Recreate Figure 9.8 (the three EDA plots based on
salary_ps2$salary), but show the plots on a log-scale
x-axis. Plot the histogram with 30 bins and move the legends so that
they don’t block the data. Does the data in these plots appear more
symmetric about the median? Why or why not?
## # A tibble: 6 × 3
## salary sex major
## <dbl> <chr> <chr>
## 1 80000 M Poly Sci
## 2 82000 F Poly Sci
## 3 67000 F Poly Sci
## 4 83000 F Poly Sci
## 5 60000 M Poly Sci
## 6 200000 M Poly Sci
## # A tibble: 2 × 6
## sex median mean min max IQR
## <chr> <dbl> <dbl> <dbl> <dbl> <dbl>
## 1 F 69003 84432. 0 1027653 57375
## 2 M 80000 114331. 0 1027653 78000
These sets of graphs for the salaries of men and women appear more symmetrical about the median. Using the log10 scale instead of the linear continuous scale suits this data much better and is more appealing to the eye. It is important to note that the way this data is presented in these log10 scaled graphs can be misleading because it does not show the true nature of the range and distribution of the data.
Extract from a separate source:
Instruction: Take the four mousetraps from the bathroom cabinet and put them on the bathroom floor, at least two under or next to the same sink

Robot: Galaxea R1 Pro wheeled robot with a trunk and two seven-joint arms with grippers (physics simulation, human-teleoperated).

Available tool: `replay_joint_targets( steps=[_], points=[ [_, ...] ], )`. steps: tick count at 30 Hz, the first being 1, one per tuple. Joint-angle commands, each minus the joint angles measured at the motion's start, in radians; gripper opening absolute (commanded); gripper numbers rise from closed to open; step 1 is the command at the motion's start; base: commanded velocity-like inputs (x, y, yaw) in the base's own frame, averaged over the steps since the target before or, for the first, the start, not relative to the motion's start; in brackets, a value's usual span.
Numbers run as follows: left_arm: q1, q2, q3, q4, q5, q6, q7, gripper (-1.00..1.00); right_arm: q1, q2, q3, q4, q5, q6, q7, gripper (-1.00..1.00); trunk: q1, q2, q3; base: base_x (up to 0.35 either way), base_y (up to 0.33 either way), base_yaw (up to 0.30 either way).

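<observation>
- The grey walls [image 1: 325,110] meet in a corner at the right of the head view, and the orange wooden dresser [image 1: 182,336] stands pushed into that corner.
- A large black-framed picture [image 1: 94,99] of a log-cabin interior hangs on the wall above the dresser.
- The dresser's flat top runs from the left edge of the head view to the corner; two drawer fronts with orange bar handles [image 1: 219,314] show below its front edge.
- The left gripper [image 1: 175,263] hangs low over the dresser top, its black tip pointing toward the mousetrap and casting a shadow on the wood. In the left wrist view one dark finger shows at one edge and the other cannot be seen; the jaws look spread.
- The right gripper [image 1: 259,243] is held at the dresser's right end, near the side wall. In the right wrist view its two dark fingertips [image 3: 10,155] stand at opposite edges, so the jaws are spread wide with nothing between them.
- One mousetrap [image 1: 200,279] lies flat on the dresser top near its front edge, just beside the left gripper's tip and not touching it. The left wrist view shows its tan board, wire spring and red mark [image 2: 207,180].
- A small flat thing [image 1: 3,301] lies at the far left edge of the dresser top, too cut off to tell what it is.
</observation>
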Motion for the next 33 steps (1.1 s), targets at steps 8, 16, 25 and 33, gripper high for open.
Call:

Modify the code that created the sal_simulate data frame
to create a variable that simulates quantiles from a cumulative
distribution. Plot these data (instead of a histogram). Hint:
instead of rlnorm() you will need to use a different log
density function that takes a vector of quantiles as input (you will
need to specify the quantile vector). Type ?Lognormal into the Console
for help.
Mutate the salary_ps2 data frame to create a new column
variable that takes the log of the salary data (call that variable
log.salary). Then use fitdistr() to fit a
normal distribution to log.salary. What are the
resultant parameter estimates for the mean and sd? Hint: the output of
fitdistr() is a list; look in the estimate
entry for these parameters. How close are these estimates to those
calculated in section
9.6.4 of the Coursebook?
## mean sd
## 4.32 0.67
These values match the values in the textbook